_WORK ORDER:_
Work through the listing below, copying each line that carries the word "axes".

_COLLECTED DATA:_

============

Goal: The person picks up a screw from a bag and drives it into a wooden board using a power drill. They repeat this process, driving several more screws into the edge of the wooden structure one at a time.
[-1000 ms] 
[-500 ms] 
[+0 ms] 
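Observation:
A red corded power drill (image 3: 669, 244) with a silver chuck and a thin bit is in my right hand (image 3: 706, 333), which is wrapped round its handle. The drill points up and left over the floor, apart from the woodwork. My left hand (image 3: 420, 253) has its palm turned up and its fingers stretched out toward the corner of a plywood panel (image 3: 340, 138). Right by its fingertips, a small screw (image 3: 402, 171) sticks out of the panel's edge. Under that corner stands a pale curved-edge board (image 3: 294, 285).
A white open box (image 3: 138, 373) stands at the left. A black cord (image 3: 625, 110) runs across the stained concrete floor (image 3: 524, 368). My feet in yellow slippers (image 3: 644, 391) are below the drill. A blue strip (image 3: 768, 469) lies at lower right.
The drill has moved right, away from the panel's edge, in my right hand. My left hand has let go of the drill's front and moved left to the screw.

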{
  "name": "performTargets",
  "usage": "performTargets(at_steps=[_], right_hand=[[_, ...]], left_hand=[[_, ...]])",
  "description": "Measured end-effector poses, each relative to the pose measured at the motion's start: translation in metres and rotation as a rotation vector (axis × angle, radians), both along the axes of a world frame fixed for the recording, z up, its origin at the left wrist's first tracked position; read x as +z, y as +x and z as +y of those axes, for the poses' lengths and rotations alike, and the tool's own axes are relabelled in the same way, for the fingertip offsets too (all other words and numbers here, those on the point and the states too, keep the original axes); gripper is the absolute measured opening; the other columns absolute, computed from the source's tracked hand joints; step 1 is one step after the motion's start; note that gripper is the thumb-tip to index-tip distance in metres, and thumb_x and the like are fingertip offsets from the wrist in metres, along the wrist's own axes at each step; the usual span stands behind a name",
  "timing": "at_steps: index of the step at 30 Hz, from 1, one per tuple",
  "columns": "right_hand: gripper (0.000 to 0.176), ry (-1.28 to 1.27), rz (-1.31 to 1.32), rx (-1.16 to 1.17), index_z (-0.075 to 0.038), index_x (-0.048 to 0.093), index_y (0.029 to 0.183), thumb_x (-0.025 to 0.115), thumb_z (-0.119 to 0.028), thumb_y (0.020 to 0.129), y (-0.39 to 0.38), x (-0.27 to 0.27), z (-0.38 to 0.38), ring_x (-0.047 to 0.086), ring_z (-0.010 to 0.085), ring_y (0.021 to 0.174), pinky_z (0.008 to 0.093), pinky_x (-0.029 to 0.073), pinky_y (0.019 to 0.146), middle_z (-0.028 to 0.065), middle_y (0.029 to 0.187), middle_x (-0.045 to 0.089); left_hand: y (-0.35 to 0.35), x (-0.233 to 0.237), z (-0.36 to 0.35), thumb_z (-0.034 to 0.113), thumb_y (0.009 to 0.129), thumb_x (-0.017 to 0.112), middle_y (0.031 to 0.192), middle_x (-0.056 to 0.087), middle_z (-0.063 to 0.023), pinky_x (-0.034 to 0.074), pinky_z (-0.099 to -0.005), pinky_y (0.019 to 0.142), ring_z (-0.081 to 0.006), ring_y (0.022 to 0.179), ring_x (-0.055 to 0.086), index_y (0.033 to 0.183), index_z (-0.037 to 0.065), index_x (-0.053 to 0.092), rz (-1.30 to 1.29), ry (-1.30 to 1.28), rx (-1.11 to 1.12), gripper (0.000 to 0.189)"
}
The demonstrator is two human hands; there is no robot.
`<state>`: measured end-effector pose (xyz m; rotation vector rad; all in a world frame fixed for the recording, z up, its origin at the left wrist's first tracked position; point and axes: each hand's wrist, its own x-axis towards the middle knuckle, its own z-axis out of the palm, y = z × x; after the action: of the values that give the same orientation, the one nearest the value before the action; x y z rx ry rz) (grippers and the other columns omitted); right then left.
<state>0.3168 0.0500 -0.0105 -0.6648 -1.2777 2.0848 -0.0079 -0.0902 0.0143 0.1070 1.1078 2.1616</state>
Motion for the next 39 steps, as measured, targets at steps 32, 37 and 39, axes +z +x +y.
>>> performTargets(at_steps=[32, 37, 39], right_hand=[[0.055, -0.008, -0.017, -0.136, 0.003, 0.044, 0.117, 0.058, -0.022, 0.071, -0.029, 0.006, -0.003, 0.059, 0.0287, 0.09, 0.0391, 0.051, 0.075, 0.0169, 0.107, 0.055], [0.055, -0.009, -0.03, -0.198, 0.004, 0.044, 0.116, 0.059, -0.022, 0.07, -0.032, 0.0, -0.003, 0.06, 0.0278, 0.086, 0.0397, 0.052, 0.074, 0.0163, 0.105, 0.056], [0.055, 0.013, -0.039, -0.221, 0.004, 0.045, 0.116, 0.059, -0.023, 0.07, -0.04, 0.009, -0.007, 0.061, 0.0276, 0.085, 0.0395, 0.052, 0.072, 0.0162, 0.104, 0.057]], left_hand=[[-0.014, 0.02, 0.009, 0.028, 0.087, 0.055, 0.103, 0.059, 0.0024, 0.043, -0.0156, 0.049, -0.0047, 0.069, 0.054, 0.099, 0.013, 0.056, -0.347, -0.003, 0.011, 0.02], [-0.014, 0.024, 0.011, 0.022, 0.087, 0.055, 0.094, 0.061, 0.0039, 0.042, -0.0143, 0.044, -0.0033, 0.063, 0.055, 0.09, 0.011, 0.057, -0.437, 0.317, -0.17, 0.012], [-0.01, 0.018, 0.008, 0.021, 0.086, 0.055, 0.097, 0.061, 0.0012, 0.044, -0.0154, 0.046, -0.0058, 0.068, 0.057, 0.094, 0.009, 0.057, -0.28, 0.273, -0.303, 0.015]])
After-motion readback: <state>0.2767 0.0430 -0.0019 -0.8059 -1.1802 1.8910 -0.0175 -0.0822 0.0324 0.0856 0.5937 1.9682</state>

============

_OUTPUT FOR THIS TASK:_
  "description": "Measured end-effector poses, each relative to the pose measured at the motion's start: translation in metres and rotation as a rotation vector (axis × angle, radians), both along the axes of a world frame fixed for the recording, z up, its origin at the left wrist's first tracked position; read x as +z, y as +x and z as +y of those axes, for the poses' lengths and rotations alike, and the tool's own axes are relabelled in the same way, for the fingertip offsets too (all other words and numbers here, those on the point and the states too, keep the original axes); gripper is the absolute measured opening; the other columns absolute, computed from the source's tracked hand joints; step 1 is one step after the motion's start; note that gripper is the thumb-tip to index-tip distance in metres, and thumb_x and the like are fingertip offsets from the wrist in metres, along the wrist's own axes at each step; the usual span stands behind a name",
`<state>`: measured end-effector pose (xyz m; rotation vector rad; all in a world frame fixed for the recording, z up, its origin at the left wrist's first tracked position; point and axes: each hand's wrist, its own x-axis towards the middle knuckle, its own z-axis out of the palm, y = z × x; after the action: of the values that give the same orientation, the one nearest the value before the action; x y z rx ry rz) (grippers and the other columns omitted); right then left.
Motion for the next 39 steps, as measured, targets at steps 32, 37 and 39, axes +z +x +y.

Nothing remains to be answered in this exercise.